Un budget colossal pour la sécurité
Plus d’un milliard de dollars ont été alloués à la sécurisation de la compétition. La moitié de cette enveloppe, soit 500 millions de dollars, est spécifiquement destinée à la lutte anti-drones, une menace jugée prioritaire par les organisateurs.

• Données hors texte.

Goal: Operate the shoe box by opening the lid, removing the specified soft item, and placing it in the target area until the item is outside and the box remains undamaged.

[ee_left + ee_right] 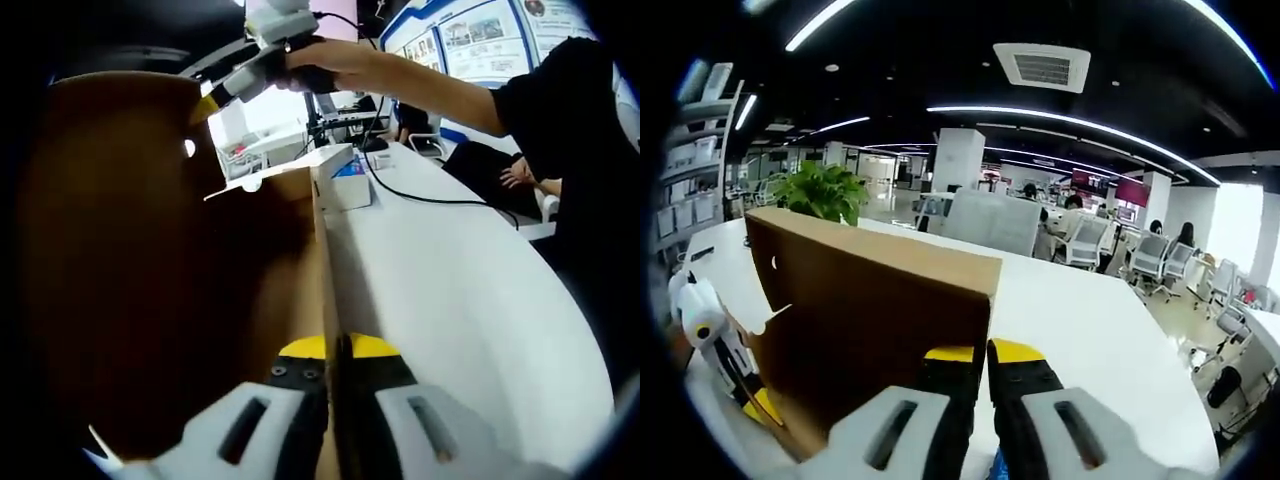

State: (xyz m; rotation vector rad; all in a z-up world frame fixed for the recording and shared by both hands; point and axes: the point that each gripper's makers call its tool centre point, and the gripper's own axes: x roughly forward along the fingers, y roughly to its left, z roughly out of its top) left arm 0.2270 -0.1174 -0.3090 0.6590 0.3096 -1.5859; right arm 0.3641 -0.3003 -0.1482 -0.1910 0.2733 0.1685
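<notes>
Left gripper view, brown cardboard shoe box (150, 270), left gripper (335, 365) and right gripper (978, 365) fingers each clamped on its raised lid (880, 300)

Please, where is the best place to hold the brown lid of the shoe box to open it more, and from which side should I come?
Probably the lid's free top edge, near a corner, approached from above with one jaw on each face. It is a thin cardboard panel standing nearly upright, so the edge suits the tongs. The right tongs seem shut on it already.

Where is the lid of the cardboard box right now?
The lid stands raised over the white table, the right tool shut on its edge at the right gripper view's bottom. The left tool is shut on the box wall.
</notes>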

Les pouvoirs des autorités locales ont été élargis pour brouiller et intercepter ces appareils, et des dizaines d’agents formés par le FBI sont déployés dans chaque ville hôte.
Andrew Giuliani, responsable de l’équipe de la Maison-Blanche chargée de la coordination de l’événement, a évoqué un « incroyable casse-tête » en raison de la concomitance avec d’autres grands rendez-vous, comme la finale NBA et le 250ᵉ anniversaire de la déclaration d’indépendance des États-Unis, le 4 juillet.
Un déploiement massif de forces de l’ordre
Plus de 400 services de police américains sont impliqués dans la sécurisation du Mondial. Environ 100 000 membres des forces de l’ordre seront également déployés au Mexique et au Canada, qui accueillent chacun 13 matchs. À Atlanta, plus de 200 agents supplémentaires sont mobilisés chaque jour de rencontre, avec des journées de douze heures et la suspension des congés pendant toute la durée du tournoi. À New York, où 1,2 million de visiteurs sont attendus, le coût de la sécurisation est estimé à 92 millions de dollars, dont 73 millions rien que pour les heures supplémentaires des policiers. Philadelphie, qui reçoit six matchs, a innové en équipant ses agents de caméras-piétons dotées d’une fonction de traduction en temps réel.
Des zones extérieures sous tension
Malgré ces dispositifs, Markwayne Mullin a reconnu que la zone extérieure aux périmètres de sécurité restait une « zone d’ombre ». « C’est aussi sécurisé que possible, mais nous ne pouvons pas contrôler un loup solitaire », a-t-il déclaré. Cette mise en garde intervient après une fusillade qui a fait neuf blessés près du camp de base de l’équipe d’Angleterre.
Un match d’ouverture marqué par des incidents
Le coup d’envoi de la compétition a été entaché par d’importantes bousculades aux abords du stade Azteca, à Mexico. Des scènes de panique ont été rapportées, les organisateurs appelant les spectateurs à ne pas pousser. Le match lui-même a vu le Mexique s’imposer 2-1 face à l’Afrique du Sud, offrant un large succès d’audience sur la chaîne M6 en France.
Un Mondial à la mesure d’un continent
Avec 48 équipes, 104 matchs au total et trois pays hôtes (États-Unis, Mexique, Canada), cette Coupe du monde 2026 est la plus étendue jamais organisée. Les autorités américaines rappellent qu’il faut remonter aux Jeux olympiques d’hiver de 2002 à Salt Lake City pour trouver un événement d’une telle envergure sécuritaire sur le sol américain. Le compte à rebours ne s’arrêtera qu’avec la finale prévue le 19 juillet au New York New Jersey Stadium.